» Exercise prompt:
Copy exactly, and copy only, the lines from the one bearing "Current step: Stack" through the final line of the records.

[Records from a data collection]
+ + +

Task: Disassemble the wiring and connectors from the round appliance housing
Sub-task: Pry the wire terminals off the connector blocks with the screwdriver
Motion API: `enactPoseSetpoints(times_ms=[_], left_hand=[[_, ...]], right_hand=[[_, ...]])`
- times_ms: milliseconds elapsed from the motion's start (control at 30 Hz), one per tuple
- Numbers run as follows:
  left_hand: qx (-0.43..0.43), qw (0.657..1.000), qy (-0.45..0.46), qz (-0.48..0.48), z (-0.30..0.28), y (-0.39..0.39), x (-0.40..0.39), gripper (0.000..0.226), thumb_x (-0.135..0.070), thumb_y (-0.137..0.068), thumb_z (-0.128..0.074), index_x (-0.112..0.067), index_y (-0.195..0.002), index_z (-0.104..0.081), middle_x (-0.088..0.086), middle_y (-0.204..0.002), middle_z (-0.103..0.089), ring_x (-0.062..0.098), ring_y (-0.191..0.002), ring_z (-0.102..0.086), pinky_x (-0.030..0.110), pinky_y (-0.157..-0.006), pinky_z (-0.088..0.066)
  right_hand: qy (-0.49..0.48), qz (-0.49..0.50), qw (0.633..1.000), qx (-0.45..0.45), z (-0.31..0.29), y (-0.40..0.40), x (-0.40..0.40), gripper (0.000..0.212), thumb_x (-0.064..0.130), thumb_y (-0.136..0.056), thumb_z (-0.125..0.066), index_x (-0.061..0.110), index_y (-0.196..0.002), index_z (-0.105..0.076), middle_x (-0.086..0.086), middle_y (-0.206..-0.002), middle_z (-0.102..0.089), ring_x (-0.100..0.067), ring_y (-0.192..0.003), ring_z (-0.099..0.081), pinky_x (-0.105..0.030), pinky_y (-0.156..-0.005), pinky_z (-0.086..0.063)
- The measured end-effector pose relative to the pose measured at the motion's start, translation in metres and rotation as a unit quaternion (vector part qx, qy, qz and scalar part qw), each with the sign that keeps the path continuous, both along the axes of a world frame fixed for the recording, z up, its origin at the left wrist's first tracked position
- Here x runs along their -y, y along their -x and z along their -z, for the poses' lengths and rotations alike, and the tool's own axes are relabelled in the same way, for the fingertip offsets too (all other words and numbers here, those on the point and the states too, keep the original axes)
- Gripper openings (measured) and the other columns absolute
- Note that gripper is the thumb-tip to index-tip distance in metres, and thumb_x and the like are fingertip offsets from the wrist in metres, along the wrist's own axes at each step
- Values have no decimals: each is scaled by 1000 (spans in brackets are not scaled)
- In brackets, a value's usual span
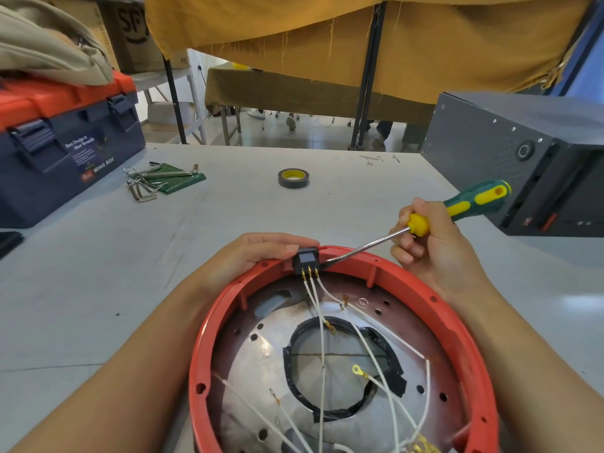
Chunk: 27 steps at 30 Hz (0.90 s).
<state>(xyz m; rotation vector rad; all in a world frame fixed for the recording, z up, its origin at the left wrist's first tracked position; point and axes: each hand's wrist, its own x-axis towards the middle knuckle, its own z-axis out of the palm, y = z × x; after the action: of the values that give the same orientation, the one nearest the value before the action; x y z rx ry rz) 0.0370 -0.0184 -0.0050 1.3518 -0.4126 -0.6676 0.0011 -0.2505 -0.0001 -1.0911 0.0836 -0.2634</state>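
I look down at a round red appliance housing (327, 371) lying on a grey table (98, 289), its open underside facing up so the wiring inside can be reached. My left hand (258, 253) lies over the far rim with its fingers straight and pressing on top of a black connector block (306, 260); I judge this steadies both block and housing against the tool's push. My right hand (431, 243) has its fingers curled tight round the yellow collar of a green-and-yellow screwdriver (421, 223), held low and slanted so the metal shaft runs down to the left and its tip meets the right side of the block at the rim, probably to pry it free or release a catch. Three white wires (322, 348) leave brass terminals under the block and trail loose across the shiny metal plate (258, 364), some ending in ring lugs, so the block looks like the last anchored point. Farther back sit a roll of black tape (293, 178), a set of hex keys (153, 181), a blue and red toolbox (58, 148) at left and a dark grey case (523, 158) at right.
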Motion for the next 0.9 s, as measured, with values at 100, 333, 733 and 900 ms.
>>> enactPoseSetpoints(times_ms=[100,333,733,900], left_hand=[[-5,1000,6,-2,1,0,0,37,-12,-79,-54,-3,-113,-67,19,-111,-68,28,-100,-67,24,-75,-54],[0,1000,1,-2,0,0,0,38,-12,-79,-53,-2,-115,-65,20,-111,-68,28,-100,-67,24,-75,-54],[12,1000,-9,-5,1,-1,1,38,-14,-79,-54,-3,-114,-65,19,-110,-68,28,-100,-67,24,-76,-54],[17,1000,-12,9,0,-2,0,39,-14,-79,-53,-3,-115,-64,18,-111,-68,27,-100,-67,23,-76,-54]], right_hand=[[16,14,1000,8,0,2,-1,46,18,-96,-42,12,-52,-53,0,-42,-35,-7,-36,-26,-16,-35,-31],[47,8,999,22,-2,3,-2,49,18,-98,-41,13,-51,-56,-1,-42,-37,-7,-36,-29,-17,-38,-36],[-3,-46,999,-18,5,-5,-3,51,24,-96,-42,15,-48,-55,2,-40,-31,-7,-36,-27,-17,-36,-32],[2,-32,999,-9,3,-2,-6,46,22,-96,-45,12,-52,-53,1,-39,-32,-7,-34,-26,-17,-35,-34]])
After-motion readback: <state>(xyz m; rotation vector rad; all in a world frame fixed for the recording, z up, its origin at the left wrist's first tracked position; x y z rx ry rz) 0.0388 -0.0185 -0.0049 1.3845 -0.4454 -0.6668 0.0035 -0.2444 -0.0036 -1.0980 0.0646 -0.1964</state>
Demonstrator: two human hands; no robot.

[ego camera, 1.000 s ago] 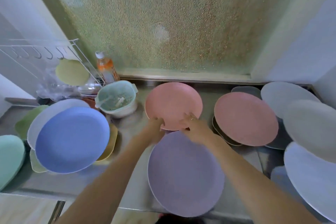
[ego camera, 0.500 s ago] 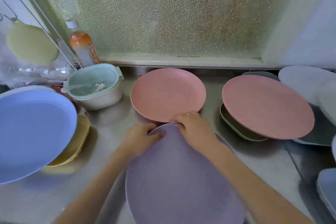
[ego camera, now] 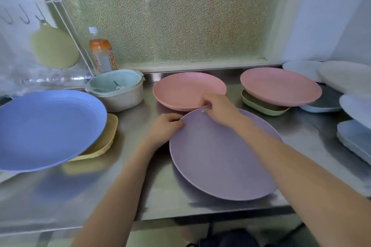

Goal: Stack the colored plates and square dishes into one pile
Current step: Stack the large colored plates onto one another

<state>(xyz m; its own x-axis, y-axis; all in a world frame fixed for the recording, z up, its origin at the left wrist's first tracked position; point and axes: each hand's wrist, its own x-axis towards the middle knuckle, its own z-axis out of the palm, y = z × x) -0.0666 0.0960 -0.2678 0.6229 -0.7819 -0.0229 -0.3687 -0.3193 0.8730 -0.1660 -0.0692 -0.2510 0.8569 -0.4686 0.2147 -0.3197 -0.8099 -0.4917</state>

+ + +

» Answer space:
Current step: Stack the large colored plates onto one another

<state>(xyz m; its own x-axis, y-axis; all in a world frame fixed for the recording, z up, its origin at the left wrist's first tracked position; point and axes: each hand's wrist, its own x-axis towards the middle knuckle, its own z-axis out of the palm, y = z × x) -0.0666 0.0960 -0.2678 0.6229 -0.7819 -0.0229 -0.3687 -0.3193 0.8730 -0.1660 -0.0692 -0.2510 0.8569 -0.4686 0.2147 -0.3197 -0.8099 -0.4917</state>

No other output belongs with this exercise.